The Intel Atom CPU may be designed to provide decent performance at a low price, while using less power than similar chips. But it turns out the “low price” part of that equation is a bit muddy. Network World reports that the desktop version of the Atom, the N230, costs $29, while the N270 laptop version costs $44. While both are pretty cheap by CPU standards, you’re paying a premium to get pretty much the same performance out of the laptop version.

What makes the laptop chip more than 30% more expensive than the desktop chip? Heat. There’s more room in a desktop, even a tiny desktop like the Eee Box than in most laptops. And that means you have more room for fans and other cooling systems to keep the computer from overheating. So you can build cheaper parts into the processor. The inside of a laptop, on the other hand, is a pretty crowded place. So the Atom N270 would overheat if Intel didn’t include some slighlty pricier components to help keep things cool.

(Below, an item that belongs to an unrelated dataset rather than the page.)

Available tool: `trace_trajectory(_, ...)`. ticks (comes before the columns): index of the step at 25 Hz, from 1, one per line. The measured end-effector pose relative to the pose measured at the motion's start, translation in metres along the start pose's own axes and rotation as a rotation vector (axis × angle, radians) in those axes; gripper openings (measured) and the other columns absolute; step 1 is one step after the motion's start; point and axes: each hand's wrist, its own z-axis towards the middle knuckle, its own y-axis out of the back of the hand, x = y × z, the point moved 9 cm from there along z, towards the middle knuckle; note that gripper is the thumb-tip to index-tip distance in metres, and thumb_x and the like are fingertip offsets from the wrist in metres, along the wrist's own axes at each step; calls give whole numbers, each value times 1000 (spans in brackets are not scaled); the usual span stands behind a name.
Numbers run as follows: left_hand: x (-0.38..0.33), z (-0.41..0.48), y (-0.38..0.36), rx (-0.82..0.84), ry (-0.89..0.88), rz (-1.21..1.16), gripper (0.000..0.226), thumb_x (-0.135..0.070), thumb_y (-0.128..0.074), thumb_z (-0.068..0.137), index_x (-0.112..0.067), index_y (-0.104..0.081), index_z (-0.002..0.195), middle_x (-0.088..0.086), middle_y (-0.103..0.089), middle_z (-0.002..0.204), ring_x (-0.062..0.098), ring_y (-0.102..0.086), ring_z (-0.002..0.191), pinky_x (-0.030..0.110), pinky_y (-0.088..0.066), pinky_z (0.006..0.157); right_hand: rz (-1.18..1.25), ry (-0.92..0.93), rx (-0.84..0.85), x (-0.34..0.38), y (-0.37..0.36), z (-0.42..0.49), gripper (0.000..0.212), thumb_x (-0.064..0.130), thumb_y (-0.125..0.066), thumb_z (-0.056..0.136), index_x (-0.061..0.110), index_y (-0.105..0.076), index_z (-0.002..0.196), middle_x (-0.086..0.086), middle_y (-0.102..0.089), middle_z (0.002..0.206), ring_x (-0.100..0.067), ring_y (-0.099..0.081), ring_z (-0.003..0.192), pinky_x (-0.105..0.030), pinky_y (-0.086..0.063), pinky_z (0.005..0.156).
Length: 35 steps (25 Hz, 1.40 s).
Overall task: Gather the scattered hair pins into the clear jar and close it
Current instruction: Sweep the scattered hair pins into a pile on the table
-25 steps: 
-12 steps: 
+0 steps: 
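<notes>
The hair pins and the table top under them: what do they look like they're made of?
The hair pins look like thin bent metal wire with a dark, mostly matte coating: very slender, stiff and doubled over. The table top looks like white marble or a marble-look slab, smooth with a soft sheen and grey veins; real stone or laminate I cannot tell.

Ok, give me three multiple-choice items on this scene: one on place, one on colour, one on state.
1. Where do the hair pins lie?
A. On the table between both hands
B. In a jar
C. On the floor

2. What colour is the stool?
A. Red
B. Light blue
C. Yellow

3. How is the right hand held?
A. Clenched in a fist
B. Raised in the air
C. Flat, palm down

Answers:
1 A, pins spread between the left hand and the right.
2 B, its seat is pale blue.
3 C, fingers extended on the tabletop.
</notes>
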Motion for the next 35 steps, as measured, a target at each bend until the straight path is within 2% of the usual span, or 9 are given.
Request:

In the grand scheme of things, a $15 price difference might not seem like a big deal. But when laptop makers are selling mini-notebooks for as cheap as $300, every dollar counts. The New York Times has an article this morning suggesting that many PC manufacturers are less than pleased that the netbook market segment is doing so well. On the one hand, tens of millions of tiny laptops are expected to sell this year. On the other hand, since the prices are low, so are the profit margins.